(Activity) Please return the listing below from the line with "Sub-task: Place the" through its last line, exactly, and include nothing else.

== Material provided ==

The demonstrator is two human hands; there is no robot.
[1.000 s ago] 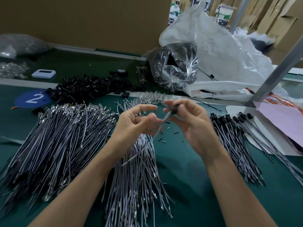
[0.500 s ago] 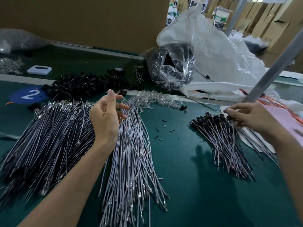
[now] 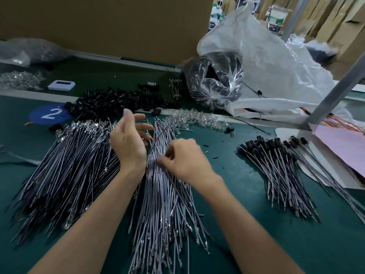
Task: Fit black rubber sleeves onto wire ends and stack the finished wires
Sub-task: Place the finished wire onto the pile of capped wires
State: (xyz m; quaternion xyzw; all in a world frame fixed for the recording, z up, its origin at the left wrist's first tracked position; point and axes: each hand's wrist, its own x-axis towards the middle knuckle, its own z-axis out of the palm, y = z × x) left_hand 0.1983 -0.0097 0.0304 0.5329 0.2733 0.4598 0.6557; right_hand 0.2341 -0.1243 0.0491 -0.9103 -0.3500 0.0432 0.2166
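Green mat, blue disc marked 2; right hand pinches wire, left hand spread.

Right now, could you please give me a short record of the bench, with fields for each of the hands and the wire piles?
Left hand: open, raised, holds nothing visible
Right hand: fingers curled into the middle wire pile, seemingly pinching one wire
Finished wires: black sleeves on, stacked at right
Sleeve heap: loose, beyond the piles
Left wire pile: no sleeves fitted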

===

(Output)
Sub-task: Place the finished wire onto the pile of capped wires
State: (xyz m; quaternion xyzw; all in a world frame fixed for the recording, z up, its origin at the left wrist's first tracked position; point and axes: each hand's wrist, its own x-axis towards the middle knuckle, its own z-axis out of the palm, y = z × x) left_hand 0.1983 -0.0097 0.0304 0.5329 0.2733 0.4598 0.6557; right_hand 0.2341 -0.1243 0.0491 -0.9103 -0.3500 0.0432 0.2166
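Green mat, blue disc marked 2; right hand pinches wire, left hand spread.

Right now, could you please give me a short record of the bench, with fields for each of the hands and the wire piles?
Left hand: open, raised, holds nothing visible
Right hand: fingers curled into the middle wire pile, seemingly pinching one wire
Finished wires: black sleeves on, stacked at right
Sleeve heap: loose, beyond the piles
Left wire pile: no sleeves fitted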

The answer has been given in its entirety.